While Tether maintained its collaboration with agencies to combat illicit financial activities, the company’s neutral stance as a stablecoin issuer has come into question in the aftermath of the asset freeze.
The substantial value that was frozen and Tether’s readiness to blacklist addresses has left many in the crypto community astonished. Checkmate, the lead on-chain analyst at Glassnode, tweeted, “Tether is the CBDC. Truthers in shambles,” reflecting the surprise within the community. Cardano founder Charles Hoskinson also expressed his astonishment on the social media platform X by sharing a GIF depicting shock and disbelief.
The examination of Tether’s expansion is also on the rise.
In addition to the wallet freeze, there is growing apprehension about Tether’s supply expansion in 2023. According to data from Messari, the market cap of USDT surpassed $90 billion, registering a climb of over 70% this year alone. Tether generated approximately $23 billion in new USDT in 2023, nearly matching the entire market cap of its rival stablecoin, USDC.

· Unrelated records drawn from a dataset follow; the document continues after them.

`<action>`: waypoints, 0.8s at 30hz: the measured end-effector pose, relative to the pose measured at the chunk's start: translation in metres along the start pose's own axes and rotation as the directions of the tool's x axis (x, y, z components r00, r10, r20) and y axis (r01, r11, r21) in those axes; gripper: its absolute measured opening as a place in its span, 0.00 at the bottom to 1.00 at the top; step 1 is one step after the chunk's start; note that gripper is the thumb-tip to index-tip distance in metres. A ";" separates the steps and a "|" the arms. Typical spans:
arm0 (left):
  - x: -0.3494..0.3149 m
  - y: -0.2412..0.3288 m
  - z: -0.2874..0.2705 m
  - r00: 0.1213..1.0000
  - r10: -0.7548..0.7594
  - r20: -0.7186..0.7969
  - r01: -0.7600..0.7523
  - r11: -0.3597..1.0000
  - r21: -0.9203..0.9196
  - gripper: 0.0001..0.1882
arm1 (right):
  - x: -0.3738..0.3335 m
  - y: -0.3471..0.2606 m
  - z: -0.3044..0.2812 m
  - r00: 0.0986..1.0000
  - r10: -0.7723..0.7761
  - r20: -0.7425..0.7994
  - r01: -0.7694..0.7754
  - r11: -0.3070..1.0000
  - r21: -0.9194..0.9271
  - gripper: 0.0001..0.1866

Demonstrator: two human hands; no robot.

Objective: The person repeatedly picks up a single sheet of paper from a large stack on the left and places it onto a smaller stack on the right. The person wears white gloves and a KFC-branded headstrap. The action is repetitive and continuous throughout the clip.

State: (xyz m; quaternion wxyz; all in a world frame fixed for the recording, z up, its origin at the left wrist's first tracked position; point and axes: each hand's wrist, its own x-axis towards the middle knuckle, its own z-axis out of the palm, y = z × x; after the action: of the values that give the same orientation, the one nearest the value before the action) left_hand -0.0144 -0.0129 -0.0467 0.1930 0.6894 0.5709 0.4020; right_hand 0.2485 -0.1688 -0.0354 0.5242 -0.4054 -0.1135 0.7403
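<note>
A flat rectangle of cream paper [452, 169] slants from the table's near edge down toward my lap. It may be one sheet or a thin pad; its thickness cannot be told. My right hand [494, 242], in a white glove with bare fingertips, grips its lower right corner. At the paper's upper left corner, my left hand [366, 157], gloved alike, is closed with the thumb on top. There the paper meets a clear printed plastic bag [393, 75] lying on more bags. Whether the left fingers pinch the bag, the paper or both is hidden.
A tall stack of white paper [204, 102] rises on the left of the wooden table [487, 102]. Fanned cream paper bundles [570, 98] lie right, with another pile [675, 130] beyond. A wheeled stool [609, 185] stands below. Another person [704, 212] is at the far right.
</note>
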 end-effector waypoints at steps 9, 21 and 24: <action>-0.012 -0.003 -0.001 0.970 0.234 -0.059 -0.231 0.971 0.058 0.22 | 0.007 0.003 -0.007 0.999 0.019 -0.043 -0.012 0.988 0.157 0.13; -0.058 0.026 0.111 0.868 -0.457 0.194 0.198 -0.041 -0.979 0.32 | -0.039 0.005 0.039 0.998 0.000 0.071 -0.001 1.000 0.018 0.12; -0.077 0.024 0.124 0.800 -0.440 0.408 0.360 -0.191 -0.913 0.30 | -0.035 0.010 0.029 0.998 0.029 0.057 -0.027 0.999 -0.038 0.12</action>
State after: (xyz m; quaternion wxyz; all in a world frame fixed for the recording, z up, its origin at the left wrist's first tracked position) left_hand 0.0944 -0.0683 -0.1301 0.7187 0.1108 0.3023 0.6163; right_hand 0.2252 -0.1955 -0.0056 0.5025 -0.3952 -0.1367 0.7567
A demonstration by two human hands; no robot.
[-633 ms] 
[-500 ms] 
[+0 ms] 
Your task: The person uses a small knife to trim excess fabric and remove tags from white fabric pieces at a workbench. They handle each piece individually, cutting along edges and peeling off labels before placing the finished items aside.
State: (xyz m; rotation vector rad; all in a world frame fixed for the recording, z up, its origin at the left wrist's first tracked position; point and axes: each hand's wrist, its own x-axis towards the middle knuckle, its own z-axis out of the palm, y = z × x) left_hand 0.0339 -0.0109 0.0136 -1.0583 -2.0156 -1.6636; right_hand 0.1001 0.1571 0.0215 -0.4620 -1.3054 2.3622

While Tether presents this surge as indicative of robust demand, some investors view it with concern. Critics argue that Tether might be creating unbacked USDT to support Bitcoin prices in collaboration with exchanges, while preventing the conversion into dollars, potentially leading to a collapse if exchanges like Bitfinex or Binance encounter difficulties.
The simultaneous increase in supply and compliance with authorities appears to be diminishing confidence in Tether, contributing to the observed depegging of USDT on exchanges.
The primary worry is that the instability of USDT could extend to the broader crypto market, heavily reliant on USDT liquidity. Given that Bitcoin often trades at a premium on USDT markets, any volatility in USDT may have ripple effects outward.
In summary, despite its dominance, skepticism is growing regarding Tether’s policies. Rival stablecoins such as USDC might gain traction amid uncertainties about the future of USDT, especially if the depegging trend persists. The upcoming days will reveal whether USDT can reestablish its peg to the dollar.